New England Baptists celebrate ethnic ministries leading in evangelism
By Renee Ghobrial/BCNE
WORCESTER, Mass. (BP) – “The mission field has become the mission force” – the theme and phrase heard most at the Baptist Churches of New England’s 40th Annual Meeting on Oct. 28-29. The phrase, coined at last year’s annual meeting, describes what God has been doing within and through ethnic ministries in New England. It was a historic meeting for multiple reasons. It was the first time the annual meeting was held at an ethnic church, Iglesia Casa de Oracion, in Worcester, and the first time the annual sermon was given in another language – Spanish.
There was a spirit of unity and encouragement during the first day’s sessions, with 187 in attendance, including 121 representatives and 66 guests, and a large delegation of Brazilian pastors and leaders from around New England. Israel Kelly and the Casa de Oracion worship team led worship in English and Spanish.
The Mission Field has become the Mission Force
Terry Dorsett, Executive Director, moderated a panel with the BCNE Regional Coordinators, each sharing highlights of the past year in their regions, showing how the meeting’s theme has become a reality across New England and beyond.

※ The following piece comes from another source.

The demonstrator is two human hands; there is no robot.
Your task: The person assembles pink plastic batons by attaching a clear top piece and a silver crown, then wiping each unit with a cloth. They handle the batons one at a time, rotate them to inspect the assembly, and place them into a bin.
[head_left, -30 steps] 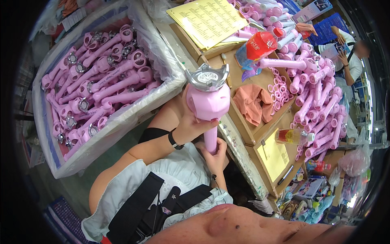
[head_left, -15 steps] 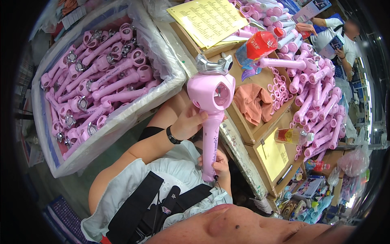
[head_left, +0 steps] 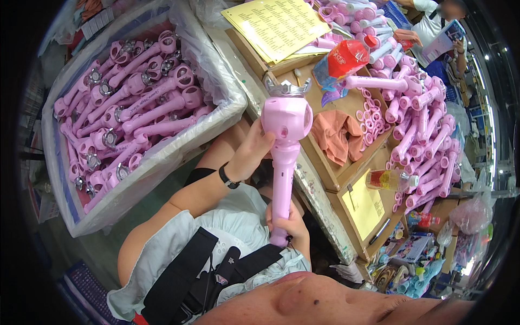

Randall Curtis, the coordinator for Rhode Island, shared about “Hispanic pastors in the state looking at going over to Spain to help support missions in Spain.” Sam Taylor, the coordinator for the Greater Boston area, talked about lunches he has had with small groups of pastors, including multiple ethnic groups like Brazilian pastors and Haitian pastors who are excited and eager to do ministry in the city.
Joe Souza, the ethnic ministry coordinator, noted that “the driving force of ‘the mission field becoming the mission force’ is evangelism.” Souza and his team have been mentoring and training second-generation young adults from various ethnic churches in evangelism and recently traveled to London following their training.
In his report, Dorsett also highlighted the importance of evangelism, speaking from Acts 1:8 and reminding attendees, “We are someone’s ends of the earth.”
“Immigrant churches, historic indigenous churches, and small churches in out-of-the-way locations have become the mission force in New England. They are increasingly moving into leadership roles to help new Englanders reach our Jerusalem, our Judea, our Samaria, and our ends of the earth. Will we be filled with the Holy Spirit and join them in God’s work?”
In a unanimous vote, Steven Woodard and Lierte Soares, Jr. were re-elected as president and vice president, respectively, and representatives approved a $3,077,831 budget for 2023, an increase over last year’s budget. The amount forwarded to national Cooperative Program missions and ministries will remain at 20 percent.
Next year’s annual meeting will be held Nov. 3-4, 2023, in New Hampshire.